• New York City decides to extend gas rationing
     | November 19,2012

    Gasoline rationing lasted eight days on Long Island, where it was lifted at midnight on Friday by Nassau and Suffolk County officials.

    It lasted slightly longer in New Jersey, the state that put the words “gas rationing” back into everyday use after decades and was the first to jettison it after 10 days.

    But in New York City, rationing that was scheduled to end today has been extended through Friday, even as the gas station lines that prompted it have all but disappeared.

    In announcing the decision, Mayor Michael R. Bloomberg noted the major travel week ahead at a time when 30 percent of gas stations remained closed.

    In a statement, Bloomberg said that he was extending the rationing “to ensure we do not risk going back to the extreme lines we saw prior to the system being implemented.”
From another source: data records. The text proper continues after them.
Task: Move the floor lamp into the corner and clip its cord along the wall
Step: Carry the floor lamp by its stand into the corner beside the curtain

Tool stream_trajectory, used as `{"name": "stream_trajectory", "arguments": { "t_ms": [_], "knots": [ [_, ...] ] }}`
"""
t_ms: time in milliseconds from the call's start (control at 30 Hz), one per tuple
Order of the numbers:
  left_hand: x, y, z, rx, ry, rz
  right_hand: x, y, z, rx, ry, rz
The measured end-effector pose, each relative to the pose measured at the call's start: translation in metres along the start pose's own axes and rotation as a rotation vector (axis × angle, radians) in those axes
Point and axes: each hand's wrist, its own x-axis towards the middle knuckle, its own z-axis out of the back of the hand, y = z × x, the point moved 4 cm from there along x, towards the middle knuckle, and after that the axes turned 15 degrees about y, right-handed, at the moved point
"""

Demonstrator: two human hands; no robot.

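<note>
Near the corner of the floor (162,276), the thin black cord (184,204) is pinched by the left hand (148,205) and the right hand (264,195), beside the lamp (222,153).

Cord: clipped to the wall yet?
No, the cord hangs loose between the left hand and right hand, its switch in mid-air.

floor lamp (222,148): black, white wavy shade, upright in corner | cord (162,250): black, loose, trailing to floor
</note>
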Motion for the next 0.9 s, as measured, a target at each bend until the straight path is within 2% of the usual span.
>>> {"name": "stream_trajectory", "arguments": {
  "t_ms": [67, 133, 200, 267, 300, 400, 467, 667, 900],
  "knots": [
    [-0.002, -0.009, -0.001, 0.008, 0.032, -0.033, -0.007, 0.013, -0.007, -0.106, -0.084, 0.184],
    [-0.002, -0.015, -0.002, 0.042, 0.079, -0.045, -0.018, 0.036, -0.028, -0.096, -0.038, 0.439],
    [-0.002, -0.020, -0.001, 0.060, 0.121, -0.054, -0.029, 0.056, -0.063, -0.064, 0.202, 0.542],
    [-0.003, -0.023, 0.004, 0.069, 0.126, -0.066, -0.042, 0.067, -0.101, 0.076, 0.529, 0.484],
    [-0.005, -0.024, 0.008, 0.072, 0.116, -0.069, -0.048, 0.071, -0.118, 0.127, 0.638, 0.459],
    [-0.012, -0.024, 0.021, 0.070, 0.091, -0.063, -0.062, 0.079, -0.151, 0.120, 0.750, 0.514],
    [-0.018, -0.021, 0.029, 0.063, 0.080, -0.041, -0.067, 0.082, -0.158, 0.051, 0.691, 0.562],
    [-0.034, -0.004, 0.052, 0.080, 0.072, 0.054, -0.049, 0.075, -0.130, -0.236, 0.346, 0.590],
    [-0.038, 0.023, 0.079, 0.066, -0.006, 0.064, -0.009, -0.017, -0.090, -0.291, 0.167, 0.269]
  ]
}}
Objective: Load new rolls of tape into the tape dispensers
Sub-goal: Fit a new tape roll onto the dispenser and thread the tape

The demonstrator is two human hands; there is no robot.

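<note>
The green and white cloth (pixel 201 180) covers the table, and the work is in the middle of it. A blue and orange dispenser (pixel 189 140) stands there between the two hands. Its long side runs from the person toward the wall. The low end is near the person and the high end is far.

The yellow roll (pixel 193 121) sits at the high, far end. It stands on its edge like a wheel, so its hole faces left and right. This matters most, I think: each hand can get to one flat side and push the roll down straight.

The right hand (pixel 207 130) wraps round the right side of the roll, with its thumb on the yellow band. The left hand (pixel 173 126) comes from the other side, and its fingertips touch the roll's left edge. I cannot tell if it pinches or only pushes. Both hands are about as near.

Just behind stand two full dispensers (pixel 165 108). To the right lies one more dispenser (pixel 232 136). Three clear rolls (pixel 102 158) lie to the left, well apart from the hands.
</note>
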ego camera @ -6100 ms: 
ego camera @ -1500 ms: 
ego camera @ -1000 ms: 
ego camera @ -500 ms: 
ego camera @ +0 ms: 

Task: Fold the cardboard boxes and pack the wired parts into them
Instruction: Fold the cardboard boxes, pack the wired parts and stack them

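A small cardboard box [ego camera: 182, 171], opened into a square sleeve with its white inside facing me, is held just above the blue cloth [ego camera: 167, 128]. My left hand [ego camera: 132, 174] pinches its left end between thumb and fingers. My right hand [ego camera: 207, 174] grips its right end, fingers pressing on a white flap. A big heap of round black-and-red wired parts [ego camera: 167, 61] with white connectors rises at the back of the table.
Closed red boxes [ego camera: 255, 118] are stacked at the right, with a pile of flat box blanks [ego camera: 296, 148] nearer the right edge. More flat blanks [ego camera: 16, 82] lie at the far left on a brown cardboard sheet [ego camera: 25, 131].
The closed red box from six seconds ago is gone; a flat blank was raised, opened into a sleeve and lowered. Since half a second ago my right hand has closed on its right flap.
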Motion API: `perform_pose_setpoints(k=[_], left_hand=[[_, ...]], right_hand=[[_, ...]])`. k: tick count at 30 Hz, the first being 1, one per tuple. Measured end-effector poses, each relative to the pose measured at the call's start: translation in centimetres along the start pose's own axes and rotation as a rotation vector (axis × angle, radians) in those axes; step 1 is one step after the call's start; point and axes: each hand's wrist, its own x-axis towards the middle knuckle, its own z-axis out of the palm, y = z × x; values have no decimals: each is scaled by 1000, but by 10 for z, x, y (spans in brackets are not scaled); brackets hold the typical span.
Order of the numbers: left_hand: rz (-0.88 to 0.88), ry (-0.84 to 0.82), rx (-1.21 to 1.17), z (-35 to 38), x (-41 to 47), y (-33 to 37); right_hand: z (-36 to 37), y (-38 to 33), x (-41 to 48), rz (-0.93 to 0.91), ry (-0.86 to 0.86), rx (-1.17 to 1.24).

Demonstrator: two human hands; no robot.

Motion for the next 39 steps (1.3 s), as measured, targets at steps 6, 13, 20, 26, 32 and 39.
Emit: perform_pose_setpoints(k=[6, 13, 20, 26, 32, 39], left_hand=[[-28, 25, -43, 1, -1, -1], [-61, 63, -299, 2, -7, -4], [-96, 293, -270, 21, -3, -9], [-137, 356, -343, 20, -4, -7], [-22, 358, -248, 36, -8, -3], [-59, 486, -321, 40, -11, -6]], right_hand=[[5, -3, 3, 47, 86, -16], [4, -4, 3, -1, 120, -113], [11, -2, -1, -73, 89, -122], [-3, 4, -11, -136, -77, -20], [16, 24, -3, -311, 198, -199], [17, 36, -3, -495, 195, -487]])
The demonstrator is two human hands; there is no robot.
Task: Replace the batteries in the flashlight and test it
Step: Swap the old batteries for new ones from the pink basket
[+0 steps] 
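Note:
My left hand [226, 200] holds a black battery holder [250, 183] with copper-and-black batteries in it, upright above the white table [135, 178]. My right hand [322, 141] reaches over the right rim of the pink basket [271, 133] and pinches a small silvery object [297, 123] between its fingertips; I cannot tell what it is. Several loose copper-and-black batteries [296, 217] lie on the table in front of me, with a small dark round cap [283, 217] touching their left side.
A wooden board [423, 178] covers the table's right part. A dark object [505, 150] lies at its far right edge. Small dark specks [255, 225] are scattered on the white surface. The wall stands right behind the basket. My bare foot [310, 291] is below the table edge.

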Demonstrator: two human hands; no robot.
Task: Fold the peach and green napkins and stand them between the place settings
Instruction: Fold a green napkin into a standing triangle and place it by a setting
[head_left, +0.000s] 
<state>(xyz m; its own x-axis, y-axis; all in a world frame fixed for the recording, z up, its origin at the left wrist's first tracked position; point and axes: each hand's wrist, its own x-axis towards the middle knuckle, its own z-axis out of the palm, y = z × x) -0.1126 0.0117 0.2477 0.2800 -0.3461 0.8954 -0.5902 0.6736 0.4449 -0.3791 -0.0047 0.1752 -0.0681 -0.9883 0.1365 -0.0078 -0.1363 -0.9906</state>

    The 2012 version of gas rationing has been much less painful than the last time it was imposed here and across the country amid the fuel shortages of the 1970s. Back then, rationing measures — including odd-even, which restricts gas sales to cars with odd-numbered license plates on odd days and even-numbered license plates on even days — stretched on for months and seemed to barely make a dent in the problem.

    “I was there in 1979 and it didn’t stop the gas lines,” said Sal Risalvato, who at that time owned an Exxon station in Paramus, N.J., where the lines for the pumps started four miles away. “What it did do was make a fair way of distributing the gas that was available.”

    As a result, Risalvato, now executive director of NJGCA, formerly the New Jersey Gasoline Retailers Association, said he was skeptical when he heard that Gov. Chris Christie was imposing rationing in northern New Jersey. “I freely admit that I was wrong, and the governor was right,” he said.

    Industry experts, government officials and gas station owners said one reason that rationing had worked so effectively this time was that, unlike the 1970s, there was not a nationwide shortage of gas. Instead, Hurricane Sandy created a temporary glitch in the regional supply line by cutting off power to gas stations and damaging a distribution network of ports and terminals that delivered gas to the pumps.

    They said that it should have been only a minor disruption because power was restored to stations and terminals were repaired. But it soon evolved into a crisis in part when drivers who were not used to being told they could not fill up when they wanted began to panic and started descending upon gas stations in droves.

    “By perceiving a shortage, they actually created one,” said Awi Federgruen, a management professor at Columbia Business School.

    Federgruen added that gas station owners who responded with their own form of ad hoc rationing — such as setting a limit of 10 gallons per customer — only reinforced the feeling that there was, in fact, a limited supply of fuel. That, he said, ultimately contributed to the long lines by forcing customers to come back for more gas and “doubling or tripling the volume of cars that need to be served.”

    The odd-even rationing countered this spike in demand, Federgruen said, by essentially dividing the population in two. He said that similar rationing measures have been adopted for mass vaccinations, and in Israel during the Gulf War in the early 1990s to distribute gas masks — in that case, to prevent long lines, people were told to pick up masks at certain times dictated by the first letter of their last names.